**WHAT YOU WILL DO:**
Reproduce exactly the lines of the material beneath, from the line that contains "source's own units" to the line that contains "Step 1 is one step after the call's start", both included, and no other lines.
DATASET EXTRACT: Begin
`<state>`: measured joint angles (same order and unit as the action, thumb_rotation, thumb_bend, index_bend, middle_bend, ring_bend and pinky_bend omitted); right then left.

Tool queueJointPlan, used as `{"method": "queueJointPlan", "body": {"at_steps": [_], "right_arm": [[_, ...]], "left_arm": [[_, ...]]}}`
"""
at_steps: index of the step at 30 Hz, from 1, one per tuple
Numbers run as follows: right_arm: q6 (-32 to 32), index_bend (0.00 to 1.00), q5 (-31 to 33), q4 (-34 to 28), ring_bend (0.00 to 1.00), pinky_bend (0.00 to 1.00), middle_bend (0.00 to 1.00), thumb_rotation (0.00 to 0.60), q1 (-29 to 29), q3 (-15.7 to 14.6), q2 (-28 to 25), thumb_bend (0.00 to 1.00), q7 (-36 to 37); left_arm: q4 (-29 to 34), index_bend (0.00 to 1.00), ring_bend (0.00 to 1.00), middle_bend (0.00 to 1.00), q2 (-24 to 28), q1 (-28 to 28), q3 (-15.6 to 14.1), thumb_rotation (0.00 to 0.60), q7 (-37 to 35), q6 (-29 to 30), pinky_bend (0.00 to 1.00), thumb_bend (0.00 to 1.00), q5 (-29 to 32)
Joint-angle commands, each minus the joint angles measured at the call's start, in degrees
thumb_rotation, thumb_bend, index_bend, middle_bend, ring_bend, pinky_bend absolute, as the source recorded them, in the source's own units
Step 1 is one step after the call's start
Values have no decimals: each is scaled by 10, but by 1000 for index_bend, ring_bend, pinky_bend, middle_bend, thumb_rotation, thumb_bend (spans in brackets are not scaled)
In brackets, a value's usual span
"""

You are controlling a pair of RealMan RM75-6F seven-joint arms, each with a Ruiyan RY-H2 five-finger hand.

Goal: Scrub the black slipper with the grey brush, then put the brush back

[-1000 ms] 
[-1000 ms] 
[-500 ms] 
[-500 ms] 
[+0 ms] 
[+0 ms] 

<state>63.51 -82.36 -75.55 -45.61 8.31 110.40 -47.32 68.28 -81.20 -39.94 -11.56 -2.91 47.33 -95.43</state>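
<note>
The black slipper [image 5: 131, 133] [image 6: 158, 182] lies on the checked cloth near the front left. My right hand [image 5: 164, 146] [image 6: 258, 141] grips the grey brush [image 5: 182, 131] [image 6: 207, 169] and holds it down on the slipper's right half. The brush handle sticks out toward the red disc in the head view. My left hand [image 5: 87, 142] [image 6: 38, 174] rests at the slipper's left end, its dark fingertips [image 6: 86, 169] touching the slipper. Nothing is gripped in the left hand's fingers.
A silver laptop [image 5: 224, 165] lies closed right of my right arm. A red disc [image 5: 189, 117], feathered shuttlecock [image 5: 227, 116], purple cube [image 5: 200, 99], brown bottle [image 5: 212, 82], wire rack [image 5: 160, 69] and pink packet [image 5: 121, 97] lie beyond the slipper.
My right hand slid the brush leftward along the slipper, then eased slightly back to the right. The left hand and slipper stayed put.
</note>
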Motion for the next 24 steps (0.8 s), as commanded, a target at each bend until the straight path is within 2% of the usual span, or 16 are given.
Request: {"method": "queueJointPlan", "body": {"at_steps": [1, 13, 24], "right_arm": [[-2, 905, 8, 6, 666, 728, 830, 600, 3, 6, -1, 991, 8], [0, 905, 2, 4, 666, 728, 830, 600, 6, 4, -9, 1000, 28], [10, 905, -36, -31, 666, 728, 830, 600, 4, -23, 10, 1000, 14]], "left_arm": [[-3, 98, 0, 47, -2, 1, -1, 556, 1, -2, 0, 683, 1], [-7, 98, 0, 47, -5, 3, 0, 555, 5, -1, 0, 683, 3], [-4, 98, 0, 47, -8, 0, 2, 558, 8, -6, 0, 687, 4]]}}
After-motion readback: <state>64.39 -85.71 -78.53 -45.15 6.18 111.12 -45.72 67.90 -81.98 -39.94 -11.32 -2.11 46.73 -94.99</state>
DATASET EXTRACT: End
**SOLUTION FOR THIS EXERCISE:**
thumb_rotation, thumb_bend, index_bend, middle_bend, ring_bend, pinky_bend absolute, as the source recorded them, in the source's own units
Step 1 is one step after the call's start

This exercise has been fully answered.